Assignment
Filter the entries that follow, copying every line in which the word "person" appears.

Dataset excerpts

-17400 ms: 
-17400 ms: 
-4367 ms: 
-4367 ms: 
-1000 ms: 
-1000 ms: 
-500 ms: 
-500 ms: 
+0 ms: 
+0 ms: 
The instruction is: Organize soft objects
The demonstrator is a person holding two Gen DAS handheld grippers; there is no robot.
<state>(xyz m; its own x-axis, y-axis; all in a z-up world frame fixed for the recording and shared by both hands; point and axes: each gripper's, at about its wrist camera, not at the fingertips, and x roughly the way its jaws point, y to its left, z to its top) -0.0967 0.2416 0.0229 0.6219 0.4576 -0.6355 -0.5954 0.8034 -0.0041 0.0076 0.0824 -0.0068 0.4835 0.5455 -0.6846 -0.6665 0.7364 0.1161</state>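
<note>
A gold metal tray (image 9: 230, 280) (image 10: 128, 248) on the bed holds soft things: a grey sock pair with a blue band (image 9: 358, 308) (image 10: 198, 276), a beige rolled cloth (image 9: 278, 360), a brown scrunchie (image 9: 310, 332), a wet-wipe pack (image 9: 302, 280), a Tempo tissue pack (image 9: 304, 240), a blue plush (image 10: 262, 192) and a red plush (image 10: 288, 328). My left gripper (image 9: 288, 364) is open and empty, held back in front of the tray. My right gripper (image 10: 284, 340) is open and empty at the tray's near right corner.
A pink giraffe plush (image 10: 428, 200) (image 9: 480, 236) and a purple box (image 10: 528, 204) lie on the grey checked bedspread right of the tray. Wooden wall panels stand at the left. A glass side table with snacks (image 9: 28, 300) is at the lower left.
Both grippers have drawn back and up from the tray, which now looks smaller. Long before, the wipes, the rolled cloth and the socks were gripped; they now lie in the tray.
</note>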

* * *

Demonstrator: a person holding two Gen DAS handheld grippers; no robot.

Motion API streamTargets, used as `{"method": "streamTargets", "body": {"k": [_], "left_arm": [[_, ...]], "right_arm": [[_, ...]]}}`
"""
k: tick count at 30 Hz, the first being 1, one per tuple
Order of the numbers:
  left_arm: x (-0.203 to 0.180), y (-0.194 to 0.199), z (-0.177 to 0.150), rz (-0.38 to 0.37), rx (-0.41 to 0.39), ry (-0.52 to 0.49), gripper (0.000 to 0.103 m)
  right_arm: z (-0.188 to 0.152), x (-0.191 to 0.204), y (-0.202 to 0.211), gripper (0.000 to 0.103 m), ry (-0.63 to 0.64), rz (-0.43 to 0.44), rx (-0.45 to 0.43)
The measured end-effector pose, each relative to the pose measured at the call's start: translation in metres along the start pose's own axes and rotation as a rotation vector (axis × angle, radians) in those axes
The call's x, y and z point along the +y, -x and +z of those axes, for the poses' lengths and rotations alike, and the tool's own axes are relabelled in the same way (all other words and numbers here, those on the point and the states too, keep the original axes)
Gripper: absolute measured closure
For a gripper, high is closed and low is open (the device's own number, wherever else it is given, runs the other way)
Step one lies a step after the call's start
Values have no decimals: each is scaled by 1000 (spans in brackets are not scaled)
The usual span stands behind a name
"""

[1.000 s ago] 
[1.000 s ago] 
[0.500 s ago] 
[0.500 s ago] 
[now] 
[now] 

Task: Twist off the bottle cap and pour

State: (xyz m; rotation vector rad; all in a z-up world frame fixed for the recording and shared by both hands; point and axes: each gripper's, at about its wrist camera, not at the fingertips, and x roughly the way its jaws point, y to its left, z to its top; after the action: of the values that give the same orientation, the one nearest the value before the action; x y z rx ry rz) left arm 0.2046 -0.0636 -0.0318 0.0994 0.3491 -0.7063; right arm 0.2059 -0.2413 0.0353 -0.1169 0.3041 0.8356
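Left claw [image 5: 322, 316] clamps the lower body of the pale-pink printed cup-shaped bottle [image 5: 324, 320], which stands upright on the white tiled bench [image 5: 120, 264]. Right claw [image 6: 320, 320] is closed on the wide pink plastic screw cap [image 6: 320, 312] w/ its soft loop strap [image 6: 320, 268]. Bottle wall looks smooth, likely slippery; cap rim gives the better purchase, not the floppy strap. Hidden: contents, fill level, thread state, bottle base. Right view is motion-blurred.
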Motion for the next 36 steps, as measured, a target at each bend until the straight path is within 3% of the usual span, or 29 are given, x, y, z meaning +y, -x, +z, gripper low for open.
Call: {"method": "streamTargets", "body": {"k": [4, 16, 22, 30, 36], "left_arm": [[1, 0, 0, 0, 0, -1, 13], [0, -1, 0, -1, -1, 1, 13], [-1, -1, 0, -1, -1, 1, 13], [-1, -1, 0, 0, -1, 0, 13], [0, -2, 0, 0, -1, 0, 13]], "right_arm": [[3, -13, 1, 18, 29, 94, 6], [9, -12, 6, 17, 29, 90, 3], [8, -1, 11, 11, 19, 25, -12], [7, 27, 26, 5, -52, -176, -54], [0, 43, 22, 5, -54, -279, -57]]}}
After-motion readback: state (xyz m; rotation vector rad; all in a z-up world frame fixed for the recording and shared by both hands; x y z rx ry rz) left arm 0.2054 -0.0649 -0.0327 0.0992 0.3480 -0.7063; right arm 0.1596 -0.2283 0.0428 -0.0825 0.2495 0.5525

Reply to the exercise
The demonstrator is a person holding two Gen DAS handheld grippers; there is no robot.
Demonstrator: a person holding two Gen DAS handheld grippers; no robot.

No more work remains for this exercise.